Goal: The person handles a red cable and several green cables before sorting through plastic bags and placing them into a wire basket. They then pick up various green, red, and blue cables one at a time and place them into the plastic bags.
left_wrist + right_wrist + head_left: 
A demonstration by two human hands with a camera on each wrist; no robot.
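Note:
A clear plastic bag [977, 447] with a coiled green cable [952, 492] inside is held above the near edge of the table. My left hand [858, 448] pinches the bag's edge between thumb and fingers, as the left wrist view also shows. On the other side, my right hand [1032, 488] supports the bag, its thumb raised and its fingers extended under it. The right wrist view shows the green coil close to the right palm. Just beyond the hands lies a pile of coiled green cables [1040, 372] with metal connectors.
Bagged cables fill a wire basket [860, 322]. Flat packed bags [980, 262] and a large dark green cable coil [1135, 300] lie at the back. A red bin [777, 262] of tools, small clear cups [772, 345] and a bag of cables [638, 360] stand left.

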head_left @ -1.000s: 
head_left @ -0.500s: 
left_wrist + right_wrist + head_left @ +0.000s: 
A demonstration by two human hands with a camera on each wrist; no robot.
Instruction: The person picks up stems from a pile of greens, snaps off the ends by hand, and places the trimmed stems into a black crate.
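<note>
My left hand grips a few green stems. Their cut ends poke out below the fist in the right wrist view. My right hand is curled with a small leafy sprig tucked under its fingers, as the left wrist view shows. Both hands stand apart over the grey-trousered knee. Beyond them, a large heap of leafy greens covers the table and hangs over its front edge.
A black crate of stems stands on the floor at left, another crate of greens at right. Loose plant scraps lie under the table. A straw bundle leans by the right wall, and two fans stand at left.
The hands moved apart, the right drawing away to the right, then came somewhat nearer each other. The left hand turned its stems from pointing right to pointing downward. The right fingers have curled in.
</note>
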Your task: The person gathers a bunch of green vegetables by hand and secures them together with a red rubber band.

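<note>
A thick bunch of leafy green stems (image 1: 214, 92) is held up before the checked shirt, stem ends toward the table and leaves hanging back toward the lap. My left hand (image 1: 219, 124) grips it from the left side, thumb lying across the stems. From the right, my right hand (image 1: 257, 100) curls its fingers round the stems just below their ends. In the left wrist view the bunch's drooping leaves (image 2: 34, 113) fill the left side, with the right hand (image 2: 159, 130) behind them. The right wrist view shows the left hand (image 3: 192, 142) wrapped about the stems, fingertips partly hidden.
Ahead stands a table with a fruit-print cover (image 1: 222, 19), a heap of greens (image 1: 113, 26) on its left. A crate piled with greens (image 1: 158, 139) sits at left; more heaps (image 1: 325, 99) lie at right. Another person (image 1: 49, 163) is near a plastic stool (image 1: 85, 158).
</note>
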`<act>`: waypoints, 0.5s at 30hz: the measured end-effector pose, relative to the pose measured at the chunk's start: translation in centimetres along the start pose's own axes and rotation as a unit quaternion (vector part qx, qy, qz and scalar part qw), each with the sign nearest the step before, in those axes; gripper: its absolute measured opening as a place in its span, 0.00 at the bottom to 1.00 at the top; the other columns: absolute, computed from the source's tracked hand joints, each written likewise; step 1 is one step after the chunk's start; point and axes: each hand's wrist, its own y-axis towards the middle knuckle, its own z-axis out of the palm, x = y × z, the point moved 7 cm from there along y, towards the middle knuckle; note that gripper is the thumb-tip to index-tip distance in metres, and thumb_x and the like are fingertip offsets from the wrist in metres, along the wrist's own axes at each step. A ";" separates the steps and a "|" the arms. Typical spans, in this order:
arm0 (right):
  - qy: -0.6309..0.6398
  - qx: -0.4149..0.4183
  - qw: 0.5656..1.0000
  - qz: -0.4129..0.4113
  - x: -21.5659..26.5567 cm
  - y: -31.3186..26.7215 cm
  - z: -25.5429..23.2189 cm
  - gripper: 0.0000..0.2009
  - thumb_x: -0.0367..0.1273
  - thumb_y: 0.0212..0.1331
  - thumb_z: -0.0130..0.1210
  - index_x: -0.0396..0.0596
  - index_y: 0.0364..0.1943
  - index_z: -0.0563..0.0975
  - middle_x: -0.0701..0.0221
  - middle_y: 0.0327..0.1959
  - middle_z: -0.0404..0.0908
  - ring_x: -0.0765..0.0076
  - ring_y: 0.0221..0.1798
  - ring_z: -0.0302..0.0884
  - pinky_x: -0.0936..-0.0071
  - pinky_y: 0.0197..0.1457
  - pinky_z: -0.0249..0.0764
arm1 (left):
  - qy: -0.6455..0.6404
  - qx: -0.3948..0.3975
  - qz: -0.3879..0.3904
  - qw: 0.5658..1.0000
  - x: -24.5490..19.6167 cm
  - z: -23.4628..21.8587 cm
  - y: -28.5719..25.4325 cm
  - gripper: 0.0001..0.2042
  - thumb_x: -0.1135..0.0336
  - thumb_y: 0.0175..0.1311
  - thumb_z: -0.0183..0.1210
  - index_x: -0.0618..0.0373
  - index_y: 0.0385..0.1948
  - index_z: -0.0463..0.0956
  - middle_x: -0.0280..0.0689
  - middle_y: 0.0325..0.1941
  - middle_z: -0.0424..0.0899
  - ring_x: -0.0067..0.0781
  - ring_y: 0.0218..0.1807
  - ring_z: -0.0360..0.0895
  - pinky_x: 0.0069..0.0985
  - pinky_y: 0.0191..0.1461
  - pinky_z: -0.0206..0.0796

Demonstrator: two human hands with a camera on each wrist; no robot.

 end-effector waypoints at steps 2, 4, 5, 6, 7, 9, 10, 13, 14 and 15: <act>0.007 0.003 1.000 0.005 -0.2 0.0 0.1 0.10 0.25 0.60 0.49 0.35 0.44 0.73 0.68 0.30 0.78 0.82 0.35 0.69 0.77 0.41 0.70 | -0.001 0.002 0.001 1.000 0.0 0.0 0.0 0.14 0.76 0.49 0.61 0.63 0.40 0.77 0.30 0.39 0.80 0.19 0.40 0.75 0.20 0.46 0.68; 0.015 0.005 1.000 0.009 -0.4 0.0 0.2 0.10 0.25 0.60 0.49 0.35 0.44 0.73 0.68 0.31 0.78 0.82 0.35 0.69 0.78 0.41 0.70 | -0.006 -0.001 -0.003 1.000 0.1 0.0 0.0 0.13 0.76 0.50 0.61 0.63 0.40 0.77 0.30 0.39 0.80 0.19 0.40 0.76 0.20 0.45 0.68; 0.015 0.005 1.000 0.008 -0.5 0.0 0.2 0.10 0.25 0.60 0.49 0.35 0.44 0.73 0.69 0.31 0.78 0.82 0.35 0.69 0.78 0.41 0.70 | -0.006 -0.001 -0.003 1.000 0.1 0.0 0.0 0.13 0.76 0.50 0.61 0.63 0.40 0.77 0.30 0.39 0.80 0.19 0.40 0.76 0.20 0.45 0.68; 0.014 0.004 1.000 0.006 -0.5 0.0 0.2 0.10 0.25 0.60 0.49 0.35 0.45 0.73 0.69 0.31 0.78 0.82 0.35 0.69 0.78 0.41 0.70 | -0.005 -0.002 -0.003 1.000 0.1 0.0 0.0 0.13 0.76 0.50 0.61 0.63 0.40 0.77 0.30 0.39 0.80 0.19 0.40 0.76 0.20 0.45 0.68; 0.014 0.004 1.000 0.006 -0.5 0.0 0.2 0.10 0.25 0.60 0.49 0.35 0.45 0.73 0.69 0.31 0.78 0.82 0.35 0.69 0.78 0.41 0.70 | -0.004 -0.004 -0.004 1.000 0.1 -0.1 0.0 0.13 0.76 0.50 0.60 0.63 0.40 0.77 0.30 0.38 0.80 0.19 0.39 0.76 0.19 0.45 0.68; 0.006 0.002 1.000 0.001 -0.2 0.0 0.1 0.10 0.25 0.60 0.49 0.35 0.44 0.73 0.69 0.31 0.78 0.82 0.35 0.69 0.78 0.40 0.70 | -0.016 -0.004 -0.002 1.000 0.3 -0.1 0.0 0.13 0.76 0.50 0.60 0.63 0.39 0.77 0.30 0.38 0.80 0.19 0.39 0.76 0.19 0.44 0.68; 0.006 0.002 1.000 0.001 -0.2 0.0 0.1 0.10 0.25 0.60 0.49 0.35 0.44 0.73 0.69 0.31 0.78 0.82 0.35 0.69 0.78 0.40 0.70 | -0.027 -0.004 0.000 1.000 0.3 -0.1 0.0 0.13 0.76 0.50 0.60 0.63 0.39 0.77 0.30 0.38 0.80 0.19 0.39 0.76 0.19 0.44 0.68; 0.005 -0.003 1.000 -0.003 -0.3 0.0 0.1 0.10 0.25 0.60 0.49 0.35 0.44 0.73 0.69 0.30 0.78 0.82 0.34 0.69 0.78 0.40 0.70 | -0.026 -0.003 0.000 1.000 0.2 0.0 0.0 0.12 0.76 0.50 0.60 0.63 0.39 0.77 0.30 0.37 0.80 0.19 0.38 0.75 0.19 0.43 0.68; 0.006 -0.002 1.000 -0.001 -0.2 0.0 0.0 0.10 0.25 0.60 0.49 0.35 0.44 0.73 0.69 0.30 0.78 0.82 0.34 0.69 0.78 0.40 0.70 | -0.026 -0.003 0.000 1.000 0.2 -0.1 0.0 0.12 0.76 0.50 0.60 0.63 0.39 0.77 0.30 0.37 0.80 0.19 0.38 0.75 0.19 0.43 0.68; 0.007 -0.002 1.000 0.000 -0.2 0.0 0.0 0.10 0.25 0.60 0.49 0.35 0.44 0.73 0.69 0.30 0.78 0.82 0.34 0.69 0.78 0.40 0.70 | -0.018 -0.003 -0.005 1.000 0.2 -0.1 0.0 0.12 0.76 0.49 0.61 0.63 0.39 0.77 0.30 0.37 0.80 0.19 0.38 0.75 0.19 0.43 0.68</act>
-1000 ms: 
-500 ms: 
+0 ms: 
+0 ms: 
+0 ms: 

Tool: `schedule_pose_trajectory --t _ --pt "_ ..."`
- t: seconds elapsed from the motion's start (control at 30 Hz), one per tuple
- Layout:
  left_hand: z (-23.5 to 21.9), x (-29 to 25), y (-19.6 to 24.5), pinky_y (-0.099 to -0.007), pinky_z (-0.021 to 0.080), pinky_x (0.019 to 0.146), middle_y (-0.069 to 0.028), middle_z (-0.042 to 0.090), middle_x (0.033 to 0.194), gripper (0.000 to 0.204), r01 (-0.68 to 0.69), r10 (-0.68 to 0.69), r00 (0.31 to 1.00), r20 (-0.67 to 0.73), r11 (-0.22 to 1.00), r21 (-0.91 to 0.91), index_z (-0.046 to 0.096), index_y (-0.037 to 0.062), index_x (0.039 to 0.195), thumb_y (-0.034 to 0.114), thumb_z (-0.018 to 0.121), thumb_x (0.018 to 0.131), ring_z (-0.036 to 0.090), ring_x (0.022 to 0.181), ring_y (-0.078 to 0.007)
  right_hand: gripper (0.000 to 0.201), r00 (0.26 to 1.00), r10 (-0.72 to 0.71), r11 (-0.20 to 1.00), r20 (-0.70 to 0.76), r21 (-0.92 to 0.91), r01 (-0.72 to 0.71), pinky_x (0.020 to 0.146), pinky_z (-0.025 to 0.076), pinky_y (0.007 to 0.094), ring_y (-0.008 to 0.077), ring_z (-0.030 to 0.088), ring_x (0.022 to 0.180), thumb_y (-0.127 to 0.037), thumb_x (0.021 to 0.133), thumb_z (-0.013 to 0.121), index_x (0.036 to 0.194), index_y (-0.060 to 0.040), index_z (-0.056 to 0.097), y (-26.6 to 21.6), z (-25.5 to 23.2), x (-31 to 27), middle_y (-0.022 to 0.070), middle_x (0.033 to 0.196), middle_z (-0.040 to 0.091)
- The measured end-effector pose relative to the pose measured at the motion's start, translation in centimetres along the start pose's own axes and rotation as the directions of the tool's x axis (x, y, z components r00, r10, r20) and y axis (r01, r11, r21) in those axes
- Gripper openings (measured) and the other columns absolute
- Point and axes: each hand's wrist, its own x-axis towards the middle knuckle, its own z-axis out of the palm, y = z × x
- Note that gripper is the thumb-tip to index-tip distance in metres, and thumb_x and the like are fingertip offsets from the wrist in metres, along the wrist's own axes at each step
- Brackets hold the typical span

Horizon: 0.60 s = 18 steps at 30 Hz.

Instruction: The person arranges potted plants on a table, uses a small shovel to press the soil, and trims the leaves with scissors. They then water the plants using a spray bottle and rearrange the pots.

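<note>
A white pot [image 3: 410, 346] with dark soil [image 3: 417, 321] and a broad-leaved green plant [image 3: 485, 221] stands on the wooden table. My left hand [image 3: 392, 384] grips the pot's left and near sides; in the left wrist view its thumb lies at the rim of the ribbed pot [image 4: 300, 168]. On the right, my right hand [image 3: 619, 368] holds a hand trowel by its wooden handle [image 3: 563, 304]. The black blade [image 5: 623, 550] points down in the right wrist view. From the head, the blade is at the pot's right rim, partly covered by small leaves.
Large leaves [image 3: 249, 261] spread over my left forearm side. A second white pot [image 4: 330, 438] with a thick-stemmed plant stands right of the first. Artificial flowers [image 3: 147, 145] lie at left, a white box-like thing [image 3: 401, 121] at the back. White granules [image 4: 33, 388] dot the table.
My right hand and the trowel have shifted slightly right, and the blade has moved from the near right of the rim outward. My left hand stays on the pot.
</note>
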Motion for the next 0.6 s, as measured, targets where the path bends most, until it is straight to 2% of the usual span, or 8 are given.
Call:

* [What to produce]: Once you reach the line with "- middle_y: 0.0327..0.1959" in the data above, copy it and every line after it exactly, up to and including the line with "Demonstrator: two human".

* [Answer space]:
  - middle_y: 0.0327..0.1959
  - middle_z: -0.0404..0.0908
  - ring_x: -0.0765..0.0076
  - ring_y: 0.0221..0.1798
  - ring_z: -0.0302..0.0884
  - pinky_x: -0.0936..-0.0071
  - pinky_y: 0.0197..0.1457
  - pinky_z: -0.0249..0.0764
arm1 (left):
  - qy: -0.6455..0.6404
  - qx: -0.3948..0.3975
  - qz: -0.3879..0.3904
  - qw: 0.5658..1.0000
  - x: -24.5490..19.6167 cm
  - z: -23.4628..21.8587 cm
  - y: -28.5719..25.4325 cm
  - gripper: 0.0001..0.2042
  - thumb_x: -0.1135..0.0336
  - thumb_y: 0.0175..0.1311
  - thumb_z: -0.0183..0.1210
  - index_x: -0.0618..0.0373
  - index_y: 0.0385..0.1948
  - index_z: -0.0463..0.0956
  - middle_x: -0.0280..0.0689
  - middle_y: 0.0325..0.1941
  - middle_z: -0.0424..0.0899
  - ring_x: -0.0067..0.0781
  - ring_y: 0.0218..0.1807
  - ring_z: -0.0360..0.0895
  - pinky_x: 0.0069..0.0985
  - pinky_y: 0.0191..0.1461
  - pinky_z: -0.0206..0.0796

Demonstrator: two human hands with a camera on each wrist; no robot.

That completes the answer to this exercise.